In 1999, the EPA and the
state of California adopted separate standards to further limit emissions from
cars and light-duty trucks. Those standards were intended to address a variety
of air pollution problems, including the emission of toxic chemicals into the
air.
The California standards,
known as LEV II, are much stronger than those of the EPA, known as Tier 2. LEV
II includes tight limits on tailpipe and evaporative emissions of several air
pollutants, including air toxics.
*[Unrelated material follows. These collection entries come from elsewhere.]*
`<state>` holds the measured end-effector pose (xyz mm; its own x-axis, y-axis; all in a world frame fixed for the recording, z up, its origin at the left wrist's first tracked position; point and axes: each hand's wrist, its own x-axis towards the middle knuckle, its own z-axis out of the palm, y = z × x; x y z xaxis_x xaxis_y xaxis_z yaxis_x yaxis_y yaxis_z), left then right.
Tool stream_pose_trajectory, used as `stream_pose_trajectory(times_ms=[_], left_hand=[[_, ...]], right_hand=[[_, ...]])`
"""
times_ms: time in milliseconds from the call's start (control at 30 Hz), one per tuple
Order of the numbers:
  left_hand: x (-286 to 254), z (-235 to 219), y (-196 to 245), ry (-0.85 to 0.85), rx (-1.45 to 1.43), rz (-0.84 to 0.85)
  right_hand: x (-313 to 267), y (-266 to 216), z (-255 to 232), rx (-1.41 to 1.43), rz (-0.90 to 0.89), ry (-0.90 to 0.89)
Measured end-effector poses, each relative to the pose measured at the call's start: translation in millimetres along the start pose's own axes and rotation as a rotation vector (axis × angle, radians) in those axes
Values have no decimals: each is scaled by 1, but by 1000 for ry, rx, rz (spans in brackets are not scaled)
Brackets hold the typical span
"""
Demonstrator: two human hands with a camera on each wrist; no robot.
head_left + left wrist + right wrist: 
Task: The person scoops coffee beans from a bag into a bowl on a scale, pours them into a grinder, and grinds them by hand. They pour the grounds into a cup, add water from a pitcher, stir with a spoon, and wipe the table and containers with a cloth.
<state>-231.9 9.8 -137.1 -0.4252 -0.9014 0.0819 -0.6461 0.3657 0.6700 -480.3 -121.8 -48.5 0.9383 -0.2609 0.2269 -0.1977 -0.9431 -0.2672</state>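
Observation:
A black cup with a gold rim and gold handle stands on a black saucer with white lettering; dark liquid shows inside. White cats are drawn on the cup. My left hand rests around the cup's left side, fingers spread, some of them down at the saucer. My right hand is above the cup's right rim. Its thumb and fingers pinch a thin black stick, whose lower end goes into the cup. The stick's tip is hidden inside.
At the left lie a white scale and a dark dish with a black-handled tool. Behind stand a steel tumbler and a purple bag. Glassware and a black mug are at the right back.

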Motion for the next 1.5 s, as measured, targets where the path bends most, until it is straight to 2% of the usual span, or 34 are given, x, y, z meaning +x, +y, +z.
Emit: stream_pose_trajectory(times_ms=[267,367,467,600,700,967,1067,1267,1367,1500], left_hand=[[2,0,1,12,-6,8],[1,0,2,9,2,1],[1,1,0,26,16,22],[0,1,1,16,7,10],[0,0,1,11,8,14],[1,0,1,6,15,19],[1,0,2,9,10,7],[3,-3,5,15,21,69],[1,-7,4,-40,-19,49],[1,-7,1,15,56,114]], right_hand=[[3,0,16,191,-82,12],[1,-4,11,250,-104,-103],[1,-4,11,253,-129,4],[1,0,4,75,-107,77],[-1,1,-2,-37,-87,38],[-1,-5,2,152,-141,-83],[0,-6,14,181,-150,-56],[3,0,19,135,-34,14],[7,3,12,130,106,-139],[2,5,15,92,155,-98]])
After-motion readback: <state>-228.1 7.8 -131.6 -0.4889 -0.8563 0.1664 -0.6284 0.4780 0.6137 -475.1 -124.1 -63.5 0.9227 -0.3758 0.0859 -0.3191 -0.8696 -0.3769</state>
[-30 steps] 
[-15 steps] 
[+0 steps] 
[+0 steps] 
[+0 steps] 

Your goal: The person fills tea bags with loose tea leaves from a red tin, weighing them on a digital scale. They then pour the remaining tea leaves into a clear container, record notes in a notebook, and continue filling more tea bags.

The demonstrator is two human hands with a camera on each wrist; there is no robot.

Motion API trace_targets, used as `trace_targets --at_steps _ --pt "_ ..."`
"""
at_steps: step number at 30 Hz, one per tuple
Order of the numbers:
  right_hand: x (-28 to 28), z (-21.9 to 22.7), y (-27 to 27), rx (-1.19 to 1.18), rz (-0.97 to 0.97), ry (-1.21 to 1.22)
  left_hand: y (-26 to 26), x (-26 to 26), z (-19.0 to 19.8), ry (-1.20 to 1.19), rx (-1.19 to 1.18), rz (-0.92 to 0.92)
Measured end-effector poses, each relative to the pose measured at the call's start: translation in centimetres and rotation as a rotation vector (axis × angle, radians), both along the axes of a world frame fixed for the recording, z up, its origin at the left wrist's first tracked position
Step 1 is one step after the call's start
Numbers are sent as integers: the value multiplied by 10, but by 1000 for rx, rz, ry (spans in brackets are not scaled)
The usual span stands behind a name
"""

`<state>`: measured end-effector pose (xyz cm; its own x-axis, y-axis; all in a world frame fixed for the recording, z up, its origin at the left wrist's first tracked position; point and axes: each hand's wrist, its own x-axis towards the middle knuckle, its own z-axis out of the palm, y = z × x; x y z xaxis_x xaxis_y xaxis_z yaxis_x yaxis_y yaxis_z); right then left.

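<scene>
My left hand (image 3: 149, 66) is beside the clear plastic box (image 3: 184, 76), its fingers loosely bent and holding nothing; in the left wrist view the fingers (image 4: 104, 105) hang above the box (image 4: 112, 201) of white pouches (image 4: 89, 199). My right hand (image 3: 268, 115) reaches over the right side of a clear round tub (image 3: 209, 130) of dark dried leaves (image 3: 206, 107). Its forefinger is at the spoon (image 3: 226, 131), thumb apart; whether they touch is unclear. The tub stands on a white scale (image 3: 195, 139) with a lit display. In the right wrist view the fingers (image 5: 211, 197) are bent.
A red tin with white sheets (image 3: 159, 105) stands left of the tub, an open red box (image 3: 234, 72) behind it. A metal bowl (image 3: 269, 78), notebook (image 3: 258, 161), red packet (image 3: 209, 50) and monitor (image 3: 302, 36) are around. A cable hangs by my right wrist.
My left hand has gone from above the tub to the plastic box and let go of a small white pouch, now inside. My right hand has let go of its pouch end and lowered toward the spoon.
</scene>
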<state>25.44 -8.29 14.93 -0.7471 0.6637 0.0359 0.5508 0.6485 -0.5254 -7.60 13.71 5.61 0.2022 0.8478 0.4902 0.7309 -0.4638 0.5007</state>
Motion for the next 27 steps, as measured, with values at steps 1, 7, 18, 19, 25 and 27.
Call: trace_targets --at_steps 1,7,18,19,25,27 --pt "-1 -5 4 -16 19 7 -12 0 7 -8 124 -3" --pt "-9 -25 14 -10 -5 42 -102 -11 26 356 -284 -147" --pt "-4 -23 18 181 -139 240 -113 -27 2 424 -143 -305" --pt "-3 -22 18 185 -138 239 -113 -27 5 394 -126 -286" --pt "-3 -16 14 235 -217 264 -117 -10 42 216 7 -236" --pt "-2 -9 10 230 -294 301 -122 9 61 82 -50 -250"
It also includes a provision that ensures
that a certain percentage of cars sold in future years will be zero-emission
or near-zero-emission vehicles.
The LEV II program holds
the potential for substantial environmental and public health benefits for North
Carolina—over and above the benefits gained through Tier 2.
Specifically:
• LEV II would result in
significant reductions in emissions of air toxics.
• Should North Carolina
adopt the LEV II program beginning in model year 2006, light-duty vehicles
would annually release about 42 percent less toxic pollution by 2020 than
vehicles certified to today’s emission standards, and 14 percent less toxic
pollution than vehicles certified to Tier 2 standards.
• Those emission reductions
are the equivalent of taking approximately 1.67 million of today’s cars off
the state’s roads.
• LEV II would result in
lower emissions of other important pollutants.
• Emissions of smog-forming
nitrogen oxides and volatile organic compounds (VOCs) would both decline in
the long run under LEV II. By 2020, VOC emissions from light-duty vehicles
would be approximately 36 percent less under LEV II than today’s emission
standards, and 12 percent less than under Tier 2.
• Unlike Tier 2, LEV II
does not “make room” for the expanded use of diesel in the light-duty vehicle
fleet. Diesel is responsible for a significant portion of the toxic particulate
matter in the nation’s air.
• The zero-emission vehicle
(ZEV) requirement is an integral feature of the LEV II program.
• The ZEV requirement
in LEV II makes the pollution reduction goals of the program more attainable.
About half of the projected reductions in air toxics emissions attained from
LEV II can be attributed to vehicles covered by the ZEV requirement.
• The ZEV requirement
would also fuel the development of even cleaner technologies such as electric,
fuel cell and hybrid-electric vehicles. ZEV technologies are the only ones
that offer the potential of a permanent solution to the state’s mobile source
air toxics and smog problems and are the only ones that couple those benefits
with significant reductions in global warming emissions.
The LEV II program will
come at some additional cost to automakers and consumers. However, those costs
are minor when compared to those of other air pollution reduction programs and
average vehicle costs. Moreover, the rules will result in a net economic gain
for the state over the long term by reducing public health costs and enhancing
the state’s energy security. With its concentration of research facilities and
high-tech businesses, North Carolina is also well-situated to take advantage
of the economic investment in advanced vehicle development that will be stimulated
by adoption of the ZEV program.
We recommend that the state
of North Carolina adopt the LEV II program and ZEV requirement at the earliest
opportunity. Further, we recommend that the state take additional actions to
encourage the deployment of ZEVs and other ultra-clean vehicles and to reduce
air toxic health threats from other sources in the state.